For the entries below, copy exactly the line that contains "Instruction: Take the" through the line that contains "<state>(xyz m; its", both ends included, and exclude all pictures.

Exercise materials:
BEGIN

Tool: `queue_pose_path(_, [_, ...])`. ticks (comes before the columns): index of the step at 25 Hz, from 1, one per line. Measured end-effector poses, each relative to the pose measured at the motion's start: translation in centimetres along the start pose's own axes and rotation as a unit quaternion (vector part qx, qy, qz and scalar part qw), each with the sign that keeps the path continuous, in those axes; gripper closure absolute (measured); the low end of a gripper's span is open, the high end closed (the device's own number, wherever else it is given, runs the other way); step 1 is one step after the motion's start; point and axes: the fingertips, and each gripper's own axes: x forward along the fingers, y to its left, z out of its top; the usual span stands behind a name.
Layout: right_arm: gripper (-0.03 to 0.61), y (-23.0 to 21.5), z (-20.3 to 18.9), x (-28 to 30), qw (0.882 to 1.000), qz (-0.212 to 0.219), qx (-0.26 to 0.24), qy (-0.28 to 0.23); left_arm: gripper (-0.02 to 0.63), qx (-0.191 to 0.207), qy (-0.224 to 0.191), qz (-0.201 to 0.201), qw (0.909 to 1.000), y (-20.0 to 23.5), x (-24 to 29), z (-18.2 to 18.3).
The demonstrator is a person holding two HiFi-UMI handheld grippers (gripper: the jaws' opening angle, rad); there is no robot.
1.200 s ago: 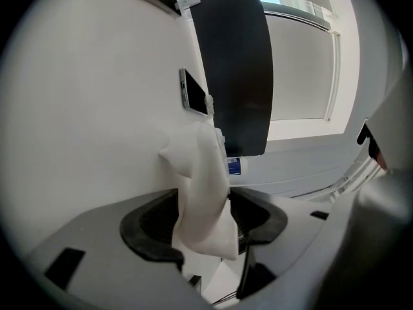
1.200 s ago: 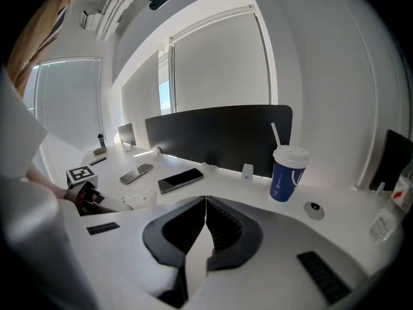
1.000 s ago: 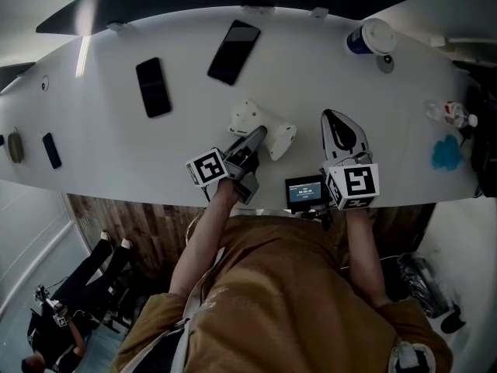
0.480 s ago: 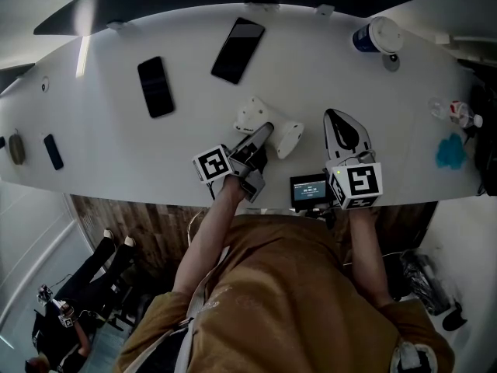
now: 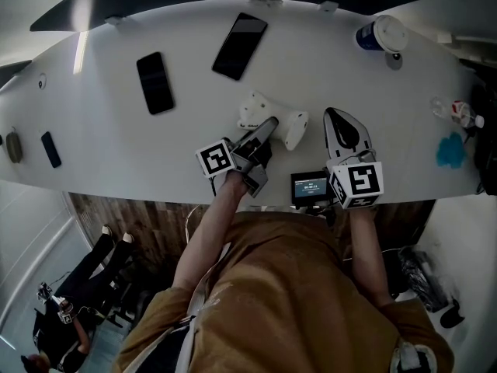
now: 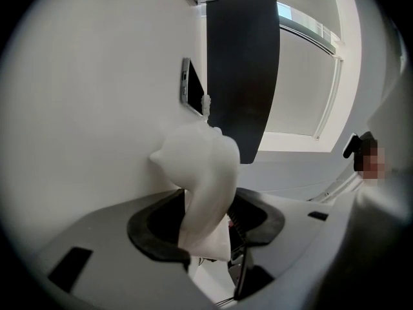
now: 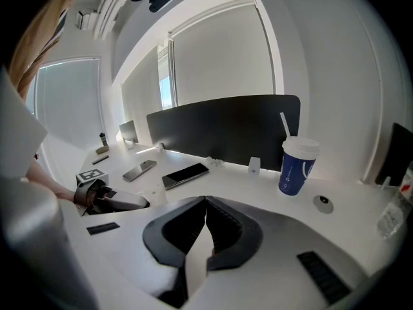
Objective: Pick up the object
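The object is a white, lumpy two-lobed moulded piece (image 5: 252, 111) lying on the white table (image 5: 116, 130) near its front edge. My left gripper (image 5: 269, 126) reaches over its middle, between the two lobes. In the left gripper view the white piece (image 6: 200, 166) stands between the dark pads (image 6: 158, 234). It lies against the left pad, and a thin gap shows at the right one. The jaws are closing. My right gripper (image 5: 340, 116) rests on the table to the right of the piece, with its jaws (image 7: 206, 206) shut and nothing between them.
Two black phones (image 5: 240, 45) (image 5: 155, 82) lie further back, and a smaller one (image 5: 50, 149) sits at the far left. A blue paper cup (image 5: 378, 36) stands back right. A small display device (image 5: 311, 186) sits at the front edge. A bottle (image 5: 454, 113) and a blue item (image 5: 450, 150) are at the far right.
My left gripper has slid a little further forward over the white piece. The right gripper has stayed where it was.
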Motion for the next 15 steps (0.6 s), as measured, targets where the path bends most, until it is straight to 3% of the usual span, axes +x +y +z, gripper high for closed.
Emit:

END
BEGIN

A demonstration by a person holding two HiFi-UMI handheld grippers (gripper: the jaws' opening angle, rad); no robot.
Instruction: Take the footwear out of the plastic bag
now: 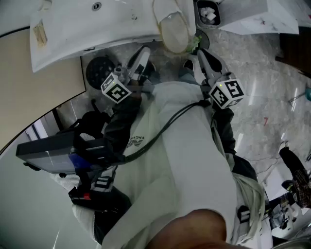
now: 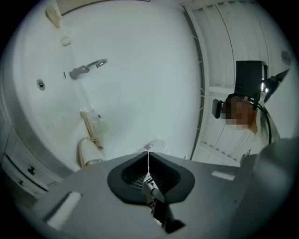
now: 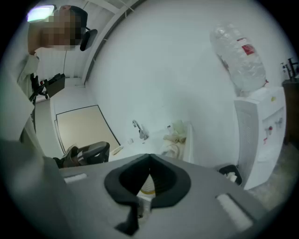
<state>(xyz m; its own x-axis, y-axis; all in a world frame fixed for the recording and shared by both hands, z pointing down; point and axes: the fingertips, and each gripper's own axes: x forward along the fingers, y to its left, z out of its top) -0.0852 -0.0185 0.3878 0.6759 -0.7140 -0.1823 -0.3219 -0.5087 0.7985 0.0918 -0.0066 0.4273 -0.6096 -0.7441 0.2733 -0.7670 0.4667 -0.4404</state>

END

Finished exercise:
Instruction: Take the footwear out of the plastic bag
now: 
now: 
now: 
<state>(xyz m; its own x-axis, y-axis; all in a world frame fixed for the recording and shared by both hands, z pointing down; point and axes: the fingertips, and each gripper's own axes: x forward along the fingers, y to its left, z out of its top) -0.0852 -0.0185 0.3878 0.6759 -0.7140 -0.1823 -0.3219 -0.5087 0.7985 0.0918 -0.0066 0.4273 -0.6096 -0.7441 0.2733 -0.7670 0.4667 -0.4404</state>

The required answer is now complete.